The algorithm requires minimal user interaction—a CMR technician need only specify the basal and apical slices on the scanner console. This user-driven approach enables LVEF estimation, even from the stack of SA slices that span the ventricles as well as the atria, as is often done when evaluating congenital heart disease.

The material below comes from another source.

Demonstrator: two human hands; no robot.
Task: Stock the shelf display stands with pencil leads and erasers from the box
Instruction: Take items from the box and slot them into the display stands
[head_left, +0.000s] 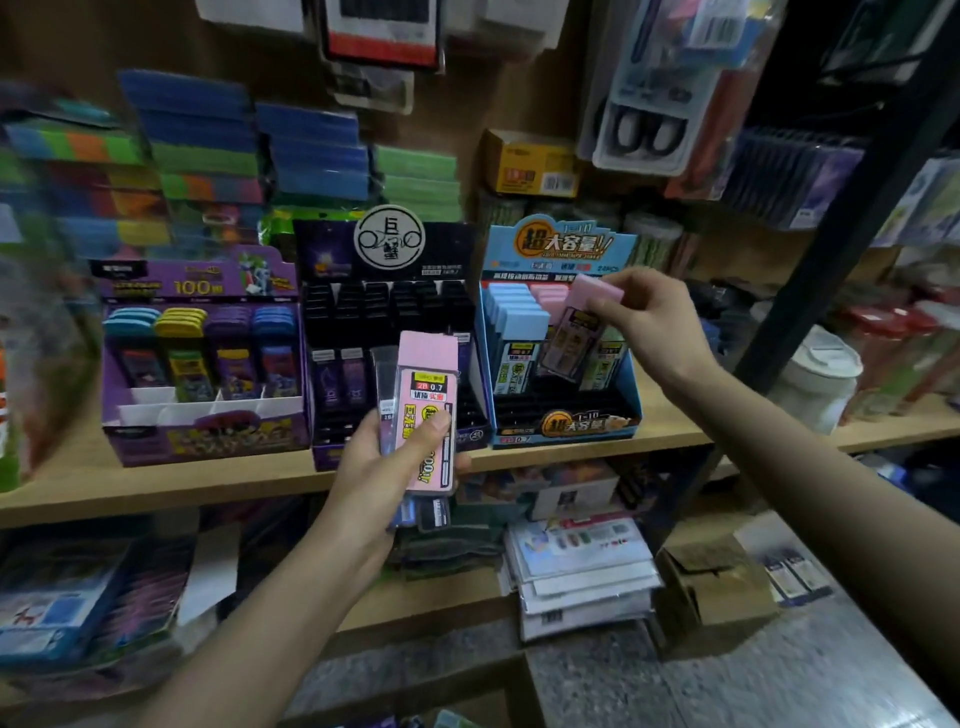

The analysis protocol seamlessly retrieves, processes, and saves the images to the patient's database, displaying the computed LVEF. The algorithm loads into memory only the first cardiac phase of the central SA slice (treated as ED) to localize the LV and constrain the ROI,12 thus minimizing memory competition with routine scanner operation. Of note, we found no effects on the spectrometer or reconstruction control of the host, and data acquisition was uninterrupted. In our clinic, we have already developed other in-line postprocessing tools, such as an M-mode display to enable viewing of delayed septal-lateral wall motion.46
This study had limitations. First, the inclusion of all consenting participants created a study population with heterogeneous clinical indications, so we plan to test the algorithm specifically in patients who have atrial fibrillation, hypertrophic cardiomyopathy, or dilated cardiomyopathy. Second, MATLAB precludes users from editing contours on the scanner itself. Finally, we relied on previously reported inter- and intraobserver variability in EDV, ESV, and LVEF when determining clinically acceptable bias. Although there is no reason to believe that these numbers will differ significantly, repeated contouring by our expert reviewer and additional contouring by another reviewer would have provided observer variability specific to our study population.
Our cost-effective algorithm for LV segmentation enables clinically accurate computation of global LV functional indices (EDV, ESV, and LVEF), with or without contrast administration. The real-time process is completed in <3 seconds on a CMR scanner console as an automated, unobtrusive extension of data acquisition.
The Department of Scientific Publications at the Texas Heart Institute provided editorial support.
Funding/support: This study was partially supported by funding from Philips Healthcare.
Conflict of interest disclosures: Dr. Pednekar is employed by Philips Healthcare. Dr. Muthupillai has an institutional research agreement with Philips Healthcare.